Exercise goal
Take the entries below and print only the lines from the one with "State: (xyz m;" through the one with "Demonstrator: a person", exactly as they stand, both ends included.

** Data for review follows **

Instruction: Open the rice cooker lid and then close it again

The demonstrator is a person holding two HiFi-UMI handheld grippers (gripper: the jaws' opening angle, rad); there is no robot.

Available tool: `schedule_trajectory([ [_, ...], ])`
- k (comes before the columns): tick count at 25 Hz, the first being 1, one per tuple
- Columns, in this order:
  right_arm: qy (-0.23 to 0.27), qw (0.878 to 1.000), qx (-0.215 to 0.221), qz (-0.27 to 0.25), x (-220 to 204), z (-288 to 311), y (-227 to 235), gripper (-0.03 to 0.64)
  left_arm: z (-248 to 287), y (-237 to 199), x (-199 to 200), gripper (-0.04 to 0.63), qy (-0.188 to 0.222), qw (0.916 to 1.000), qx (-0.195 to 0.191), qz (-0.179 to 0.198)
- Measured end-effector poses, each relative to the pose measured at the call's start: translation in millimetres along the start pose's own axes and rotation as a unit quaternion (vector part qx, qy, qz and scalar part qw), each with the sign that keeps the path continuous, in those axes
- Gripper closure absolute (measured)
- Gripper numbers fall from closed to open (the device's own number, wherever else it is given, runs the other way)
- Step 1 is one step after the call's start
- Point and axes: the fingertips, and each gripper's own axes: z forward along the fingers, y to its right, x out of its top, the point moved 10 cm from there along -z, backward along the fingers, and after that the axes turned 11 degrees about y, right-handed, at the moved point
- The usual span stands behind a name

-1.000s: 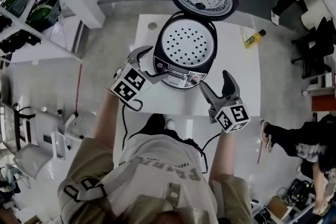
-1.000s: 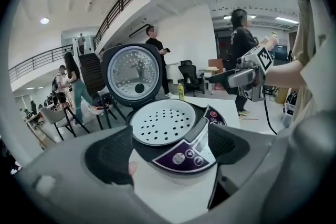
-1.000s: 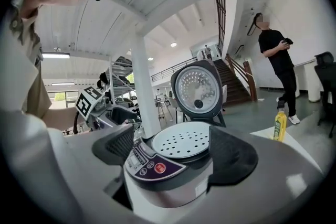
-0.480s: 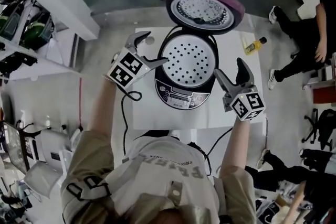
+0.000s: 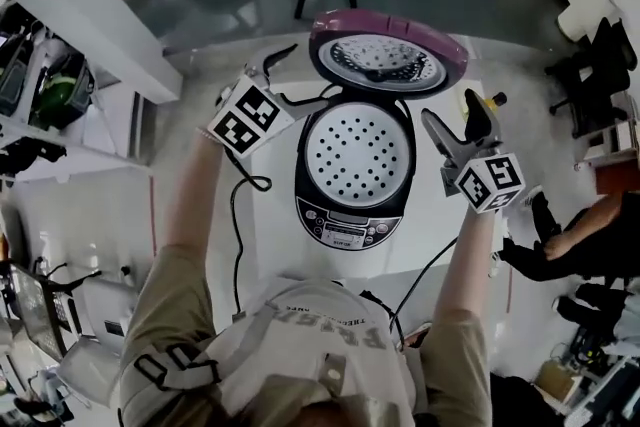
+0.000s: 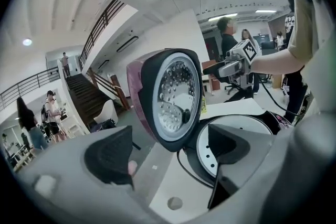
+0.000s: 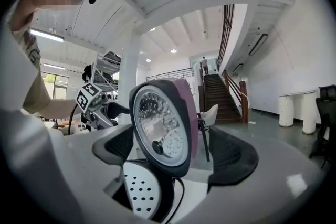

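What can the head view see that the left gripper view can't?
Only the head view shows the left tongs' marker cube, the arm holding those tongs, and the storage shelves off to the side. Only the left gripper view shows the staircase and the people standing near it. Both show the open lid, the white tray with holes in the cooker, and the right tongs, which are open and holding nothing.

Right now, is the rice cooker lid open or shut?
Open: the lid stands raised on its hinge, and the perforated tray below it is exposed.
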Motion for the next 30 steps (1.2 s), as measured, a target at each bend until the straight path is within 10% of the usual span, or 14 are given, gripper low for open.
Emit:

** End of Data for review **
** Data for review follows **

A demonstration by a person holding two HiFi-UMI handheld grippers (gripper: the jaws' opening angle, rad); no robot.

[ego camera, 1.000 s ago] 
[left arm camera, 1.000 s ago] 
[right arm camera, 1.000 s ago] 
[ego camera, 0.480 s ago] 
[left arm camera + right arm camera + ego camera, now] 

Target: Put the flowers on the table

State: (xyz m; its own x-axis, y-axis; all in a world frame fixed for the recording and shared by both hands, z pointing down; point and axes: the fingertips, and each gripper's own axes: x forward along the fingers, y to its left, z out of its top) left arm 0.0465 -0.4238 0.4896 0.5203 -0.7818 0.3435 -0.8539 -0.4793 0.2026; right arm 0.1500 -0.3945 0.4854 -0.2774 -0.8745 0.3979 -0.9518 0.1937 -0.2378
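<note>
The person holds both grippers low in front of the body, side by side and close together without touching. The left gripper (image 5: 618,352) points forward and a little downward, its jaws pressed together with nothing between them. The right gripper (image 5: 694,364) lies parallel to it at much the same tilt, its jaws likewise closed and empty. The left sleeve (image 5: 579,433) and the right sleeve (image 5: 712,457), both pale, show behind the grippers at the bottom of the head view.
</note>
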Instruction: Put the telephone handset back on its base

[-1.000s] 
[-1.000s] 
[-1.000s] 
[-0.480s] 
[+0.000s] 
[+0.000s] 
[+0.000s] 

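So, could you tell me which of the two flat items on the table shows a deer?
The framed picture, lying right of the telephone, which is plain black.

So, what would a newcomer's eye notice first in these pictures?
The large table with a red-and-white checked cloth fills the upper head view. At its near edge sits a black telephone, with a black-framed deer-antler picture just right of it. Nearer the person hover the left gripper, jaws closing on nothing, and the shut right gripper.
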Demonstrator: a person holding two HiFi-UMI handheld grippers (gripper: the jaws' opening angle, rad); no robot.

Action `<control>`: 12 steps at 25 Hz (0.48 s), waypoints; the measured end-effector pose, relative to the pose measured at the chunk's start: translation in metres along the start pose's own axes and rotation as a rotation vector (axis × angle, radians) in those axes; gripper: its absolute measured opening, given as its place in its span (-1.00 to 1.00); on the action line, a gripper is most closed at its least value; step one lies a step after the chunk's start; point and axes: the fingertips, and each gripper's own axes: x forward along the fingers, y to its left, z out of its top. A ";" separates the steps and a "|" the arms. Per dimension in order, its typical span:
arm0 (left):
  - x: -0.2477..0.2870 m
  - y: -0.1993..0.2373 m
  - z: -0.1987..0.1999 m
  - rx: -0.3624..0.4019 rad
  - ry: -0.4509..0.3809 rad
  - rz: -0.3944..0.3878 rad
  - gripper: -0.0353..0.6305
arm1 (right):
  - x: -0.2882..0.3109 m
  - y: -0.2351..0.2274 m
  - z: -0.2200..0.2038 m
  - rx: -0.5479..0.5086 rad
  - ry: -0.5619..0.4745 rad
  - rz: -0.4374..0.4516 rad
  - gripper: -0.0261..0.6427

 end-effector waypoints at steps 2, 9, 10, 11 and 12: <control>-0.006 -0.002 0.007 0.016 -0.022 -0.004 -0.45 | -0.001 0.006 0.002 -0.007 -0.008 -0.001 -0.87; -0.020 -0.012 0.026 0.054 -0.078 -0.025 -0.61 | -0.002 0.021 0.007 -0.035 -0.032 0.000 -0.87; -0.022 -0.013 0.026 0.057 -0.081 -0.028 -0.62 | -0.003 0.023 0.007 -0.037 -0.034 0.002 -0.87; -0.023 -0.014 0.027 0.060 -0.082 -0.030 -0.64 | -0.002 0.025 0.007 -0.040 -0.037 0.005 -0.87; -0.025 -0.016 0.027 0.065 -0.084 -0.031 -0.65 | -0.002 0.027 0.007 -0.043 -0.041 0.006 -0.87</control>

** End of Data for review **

Answer section
State: (xyz m; its own x-axis, y-axis; all in a world frame fixed for the recording and shared by both hands, z pointing down; point and axes: the fingertips, and each gripper's own axes: x forward along the fingers, y to its left, z out of its top) left arm 0.0465 -0.4238 0.4896 0.5203 -0.7818 0.3435 -0.8539 -0.4793 0.2026; right arm 0.1500 -0.3945 0.4854 -0.2774 -0.8745 0.3979 -0.9518 0.1937 -0.2378
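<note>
The person holds both grippers low in front of the body, side by side and close together without touching. The left gripper (image 5: 618,352) points forward and a little downward, its jaws pressed together with nothing between them. The right gripper (image 5: 694,364) lies parallel to it at much the same tilt, its jaws likewise closed and empty. The left sleeve (image 5: 579,433) and the right sleeve (image 5: 712,457), both pale, show behind the grippers at the bottom of the head view.
</note>
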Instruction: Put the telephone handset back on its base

[-1.000s] 
[-1.000s] 
[-1.000s] 
[-0.480s] 
[+0.000s] 
[+0.000s] 
[+0.000s] 

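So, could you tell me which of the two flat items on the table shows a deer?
The framed picture, lying right of the telephone, which is plain black.

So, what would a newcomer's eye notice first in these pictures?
The large table with a red-and-white checked cloth fills the upper head view. At its near edge sits a black telephone, with a black-framed deer-antler picture just right of it. Nearer the person hover the left gripper, jaws closing on nothing, and the shut right gripper.
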Demonstrator: a person holding two HiFi-UMI handheld grippers (gripper: the jaws' opening angle, rad); no robot.

No further output is expected.